» ASSIGNMENT
The listing is to be reproduced in full, with no character altered.

::: MATERIAL PROVIDED

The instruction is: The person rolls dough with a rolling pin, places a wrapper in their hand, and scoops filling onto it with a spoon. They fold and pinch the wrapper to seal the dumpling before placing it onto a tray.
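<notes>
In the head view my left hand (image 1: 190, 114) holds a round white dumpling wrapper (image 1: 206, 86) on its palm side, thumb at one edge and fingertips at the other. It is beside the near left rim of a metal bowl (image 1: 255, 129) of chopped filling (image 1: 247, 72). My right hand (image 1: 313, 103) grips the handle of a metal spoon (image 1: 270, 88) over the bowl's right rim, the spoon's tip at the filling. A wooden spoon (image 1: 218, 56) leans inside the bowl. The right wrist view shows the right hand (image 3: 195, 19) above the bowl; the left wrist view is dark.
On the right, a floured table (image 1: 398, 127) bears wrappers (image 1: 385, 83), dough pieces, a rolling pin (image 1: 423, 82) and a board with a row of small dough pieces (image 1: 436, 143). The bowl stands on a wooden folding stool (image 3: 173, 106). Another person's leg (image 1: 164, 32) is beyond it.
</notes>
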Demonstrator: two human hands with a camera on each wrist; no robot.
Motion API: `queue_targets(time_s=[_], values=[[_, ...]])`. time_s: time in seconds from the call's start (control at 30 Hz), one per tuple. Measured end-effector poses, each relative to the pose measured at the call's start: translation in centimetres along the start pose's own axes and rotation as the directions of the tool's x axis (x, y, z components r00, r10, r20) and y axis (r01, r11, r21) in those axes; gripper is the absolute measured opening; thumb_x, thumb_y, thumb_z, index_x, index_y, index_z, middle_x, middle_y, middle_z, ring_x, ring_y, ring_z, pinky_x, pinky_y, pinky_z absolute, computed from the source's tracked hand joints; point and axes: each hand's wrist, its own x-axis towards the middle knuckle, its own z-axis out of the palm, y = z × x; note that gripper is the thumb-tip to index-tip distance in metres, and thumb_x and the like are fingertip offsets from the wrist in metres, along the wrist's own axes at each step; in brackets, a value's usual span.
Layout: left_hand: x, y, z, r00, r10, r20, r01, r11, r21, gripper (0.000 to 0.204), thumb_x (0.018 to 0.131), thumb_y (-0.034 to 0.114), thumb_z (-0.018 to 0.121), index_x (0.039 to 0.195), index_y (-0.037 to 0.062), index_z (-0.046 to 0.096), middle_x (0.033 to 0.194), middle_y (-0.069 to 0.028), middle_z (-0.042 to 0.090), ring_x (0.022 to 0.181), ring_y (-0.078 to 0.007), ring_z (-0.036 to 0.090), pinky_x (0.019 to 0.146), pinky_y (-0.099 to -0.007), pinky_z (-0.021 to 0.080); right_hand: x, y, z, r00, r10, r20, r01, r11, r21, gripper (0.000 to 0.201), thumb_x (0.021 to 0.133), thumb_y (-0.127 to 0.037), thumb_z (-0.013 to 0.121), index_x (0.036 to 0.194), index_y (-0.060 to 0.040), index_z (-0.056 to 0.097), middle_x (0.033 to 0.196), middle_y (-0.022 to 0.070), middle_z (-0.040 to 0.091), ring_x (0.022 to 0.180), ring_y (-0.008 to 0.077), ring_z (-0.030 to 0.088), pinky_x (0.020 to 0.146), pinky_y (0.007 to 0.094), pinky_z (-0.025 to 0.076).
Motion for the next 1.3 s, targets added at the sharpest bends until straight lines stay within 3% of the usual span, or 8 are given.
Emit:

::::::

» RESULT
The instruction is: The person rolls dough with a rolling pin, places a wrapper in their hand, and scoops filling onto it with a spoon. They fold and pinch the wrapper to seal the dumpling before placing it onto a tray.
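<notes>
In the head view my left hand (image 1: 190, 114) holds a round white dumpling wrapper (image 1: 206, 86) on its palm side, thumb at one edge and fingertips at the other. It is beside the near left rim of a metal bowl (image 1: 255, 129) of chopped filling (image 1: 247, 72). My right hand (image 1: 313, 103) grips the handle of a metal spoon (image 1: 270, 88) over the bowl's right rim, the spoon's tip at the filling. A wooden spoon (image 1: 218, 56) leans inside the bowl. The right wrist view shows the right hand (image 3: 195, 19) above the bowl; the left wrist view is dark.
On the right, a floured table (image 1: 398, 127) bears wrappers (image 1: 385, 83), dough pieces, a rolling pin (image 1: 423, 82) and a board with a row of small dough pieces (image 1: 436, 143). The bowl stands on a wooden folding stool (image 3: 173, 106). Another person's leg (image 1: 164, 32) is beyond it.
</notes>
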Demonstrator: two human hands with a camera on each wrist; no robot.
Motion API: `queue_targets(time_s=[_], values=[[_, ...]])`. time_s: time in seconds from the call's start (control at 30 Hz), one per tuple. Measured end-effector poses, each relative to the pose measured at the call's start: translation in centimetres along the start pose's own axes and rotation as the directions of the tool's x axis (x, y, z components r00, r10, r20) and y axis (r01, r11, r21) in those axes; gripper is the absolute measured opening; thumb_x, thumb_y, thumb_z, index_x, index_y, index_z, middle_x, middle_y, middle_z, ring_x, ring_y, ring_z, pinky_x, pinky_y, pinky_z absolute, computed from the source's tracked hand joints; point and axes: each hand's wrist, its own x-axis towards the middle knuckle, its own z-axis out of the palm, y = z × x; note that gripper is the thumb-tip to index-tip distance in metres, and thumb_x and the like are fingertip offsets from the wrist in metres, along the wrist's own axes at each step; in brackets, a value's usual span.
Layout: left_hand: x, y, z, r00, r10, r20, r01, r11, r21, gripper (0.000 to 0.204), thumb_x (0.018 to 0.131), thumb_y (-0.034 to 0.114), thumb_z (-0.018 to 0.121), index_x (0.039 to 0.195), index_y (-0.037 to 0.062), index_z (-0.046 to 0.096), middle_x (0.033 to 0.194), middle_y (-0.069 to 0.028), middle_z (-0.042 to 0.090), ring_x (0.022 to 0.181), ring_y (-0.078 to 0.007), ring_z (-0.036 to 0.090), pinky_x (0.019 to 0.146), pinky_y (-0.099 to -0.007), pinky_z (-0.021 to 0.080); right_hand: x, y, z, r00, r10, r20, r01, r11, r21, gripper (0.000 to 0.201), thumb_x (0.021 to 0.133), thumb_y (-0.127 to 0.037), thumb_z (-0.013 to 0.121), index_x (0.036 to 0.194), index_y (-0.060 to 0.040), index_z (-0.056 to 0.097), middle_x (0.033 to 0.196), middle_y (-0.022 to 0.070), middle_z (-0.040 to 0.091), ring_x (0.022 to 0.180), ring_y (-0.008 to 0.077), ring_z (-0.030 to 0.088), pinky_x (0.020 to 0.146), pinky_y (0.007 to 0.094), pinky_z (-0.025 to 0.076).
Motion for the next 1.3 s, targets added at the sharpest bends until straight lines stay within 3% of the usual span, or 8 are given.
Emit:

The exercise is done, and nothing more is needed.